Rainbow Dash raised an eyebrow as she and Fluttershy watched from nearby, sipping cocoa as they sat on a cloud. "So... should we tell him we've already got enough snow?"

Fluttershy waved her off. "This is the first time I've seen him smile since he gave us that game to play-test, let him have this a bit longer."

Dash wingshrugged with another sip of her drink. "Kay, just hope the bastard doesn't get frostbite while he's doing it."

Session 24.10 Alex Warlorn

"And the never-actually-gaming-curse continues," remarked one Spike to another as they watched the brutal brawl the three different sets of the mane six had gotten into. Fluttershy Prime had attacked Mirror Fluttershy first ironically with a surprisingly psychotic blood lust after Mirror Fluttershy admitted to kicking puppies off tables in her spare time and was a card carrying member of Equestria's Meat Eater's association.

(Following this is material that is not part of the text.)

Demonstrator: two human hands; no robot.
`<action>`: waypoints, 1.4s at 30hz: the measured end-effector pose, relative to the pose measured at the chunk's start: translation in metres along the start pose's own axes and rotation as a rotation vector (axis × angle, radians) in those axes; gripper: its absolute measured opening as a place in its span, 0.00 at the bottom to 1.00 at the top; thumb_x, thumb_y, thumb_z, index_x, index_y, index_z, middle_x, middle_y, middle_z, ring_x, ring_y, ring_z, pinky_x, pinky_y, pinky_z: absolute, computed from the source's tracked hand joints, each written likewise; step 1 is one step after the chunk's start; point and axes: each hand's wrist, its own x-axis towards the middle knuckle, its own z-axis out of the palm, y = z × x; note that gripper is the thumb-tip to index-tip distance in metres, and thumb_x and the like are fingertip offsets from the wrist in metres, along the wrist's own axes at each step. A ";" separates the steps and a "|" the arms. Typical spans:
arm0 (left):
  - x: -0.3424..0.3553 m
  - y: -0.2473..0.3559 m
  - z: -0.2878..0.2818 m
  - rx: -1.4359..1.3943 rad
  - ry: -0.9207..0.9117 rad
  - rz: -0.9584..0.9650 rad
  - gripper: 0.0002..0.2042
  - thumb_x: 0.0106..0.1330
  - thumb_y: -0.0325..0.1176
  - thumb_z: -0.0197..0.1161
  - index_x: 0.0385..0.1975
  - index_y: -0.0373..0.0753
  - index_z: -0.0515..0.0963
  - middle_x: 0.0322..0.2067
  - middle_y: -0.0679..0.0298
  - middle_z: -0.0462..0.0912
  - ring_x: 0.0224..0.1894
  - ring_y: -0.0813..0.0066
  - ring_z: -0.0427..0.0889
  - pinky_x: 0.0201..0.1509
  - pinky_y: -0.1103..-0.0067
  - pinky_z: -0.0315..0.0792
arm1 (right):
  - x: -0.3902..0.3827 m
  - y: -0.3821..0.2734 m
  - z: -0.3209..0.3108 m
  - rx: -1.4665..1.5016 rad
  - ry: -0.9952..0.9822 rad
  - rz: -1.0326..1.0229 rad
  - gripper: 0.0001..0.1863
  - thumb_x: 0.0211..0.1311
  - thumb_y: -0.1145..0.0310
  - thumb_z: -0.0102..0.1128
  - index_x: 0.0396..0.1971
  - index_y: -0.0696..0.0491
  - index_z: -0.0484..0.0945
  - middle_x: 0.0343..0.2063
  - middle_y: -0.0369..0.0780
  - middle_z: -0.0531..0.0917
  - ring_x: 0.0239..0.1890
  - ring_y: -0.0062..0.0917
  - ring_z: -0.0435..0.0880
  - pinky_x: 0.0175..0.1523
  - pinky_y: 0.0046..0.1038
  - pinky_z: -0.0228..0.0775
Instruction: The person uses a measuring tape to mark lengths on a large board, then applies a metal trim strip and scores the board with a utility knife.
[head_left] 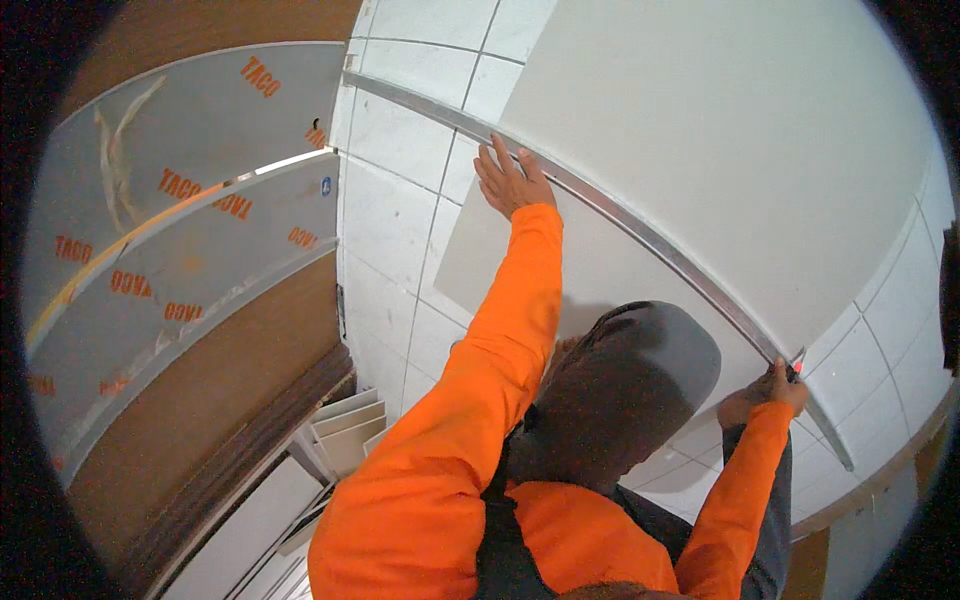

Prime Twilight and Mirror Twilight had brutally debated on where the line between science and magic lay, which ended in magical and technological lasers flying.

Applejack and Mirror Applejack... it had been kind of inevitable and the less said the better.

Both Rarities had insisted they were the embodiment of fashion and the other was clueless.

As for Rainbow Dash and her mirror counterpart.

Prime RD said, "And I guess you're going to attack me?"

Instead Mirror RD covered her head with her hooves, "Don't hit me! I'll be good! Don't be angry Spitfire!"

RD looked at her mirror self in shock.

"Aren't you going to attack me?!" Asked Mirror Pinkie Pie.

"Naw... I... don't wanna hurt another 'me' again."

"What's that even MEAN?!"

"I don't like talking about it."

As for the Nightmare Moon timeline ponies... Orangejack wasn't about to get into a brawl with country folk. Twilight and Smarty Pants politely stood back not understanding what the big deal was. Fluttershy curled back from the fight, wondering if that was what she really looked like when she got angry. Rarity was waiting for the other two to tire themselves out. Pinkie Pie began asking machine gun style questions about the other two's universes. As for Thestral Rainbow Dash... she couldn't believe a version of her was such a spineless wimp!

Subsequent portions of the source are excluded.